◆ **Activity**: Only the lines from the one that contains "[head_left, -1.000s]" through the last line of the data below should be duplicated, exactly and without pictures.

- - -

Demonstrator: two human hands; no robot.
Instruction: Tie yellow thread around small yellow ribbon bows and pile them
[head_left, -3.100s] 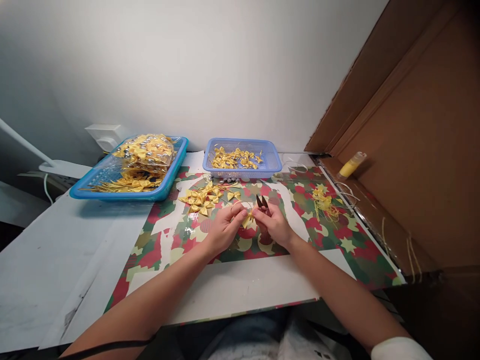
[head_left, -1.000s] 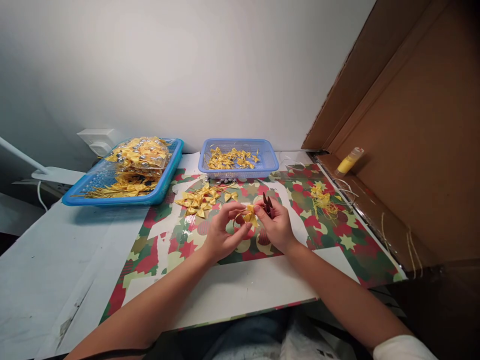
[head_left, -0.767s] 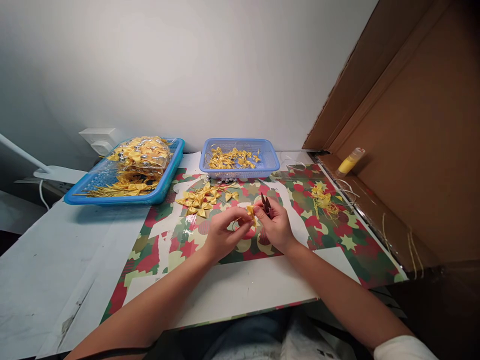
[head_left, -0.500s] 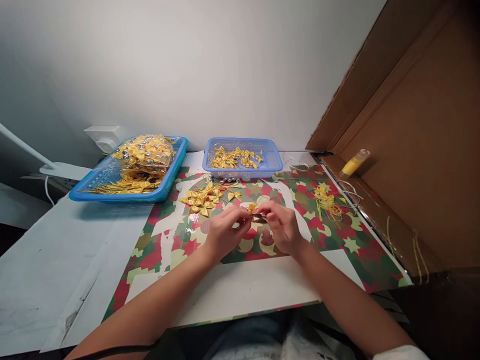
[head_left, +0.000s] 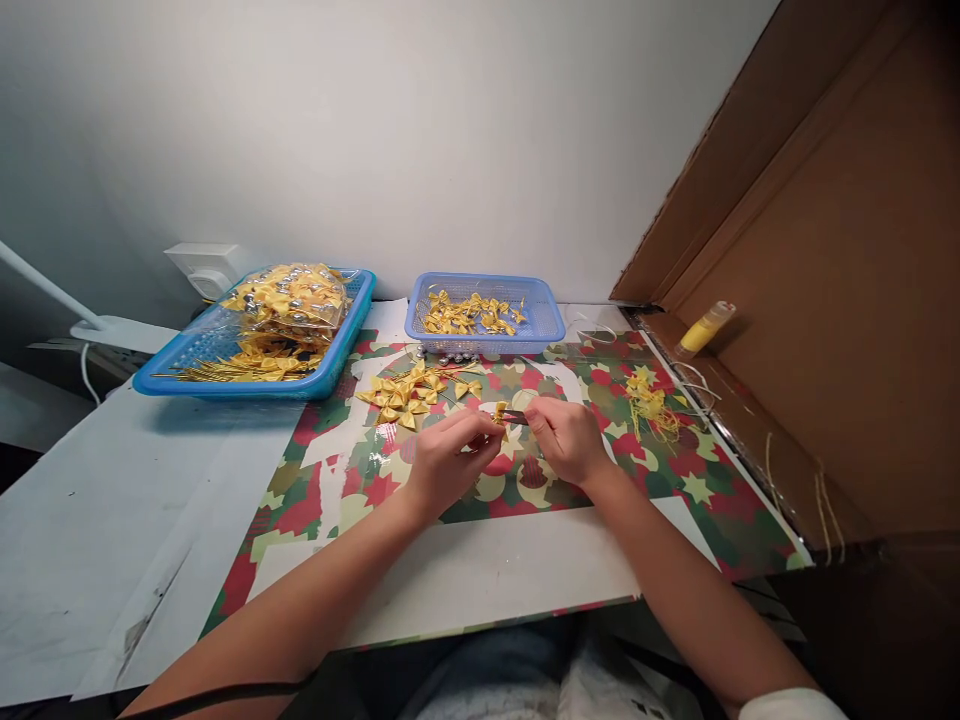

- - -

◆ **Task answer**:
[head_left, -1.000s] 
[head_left, -0.767s] 
[head_left, -0.500s] 
[head_left, +0.000s] 

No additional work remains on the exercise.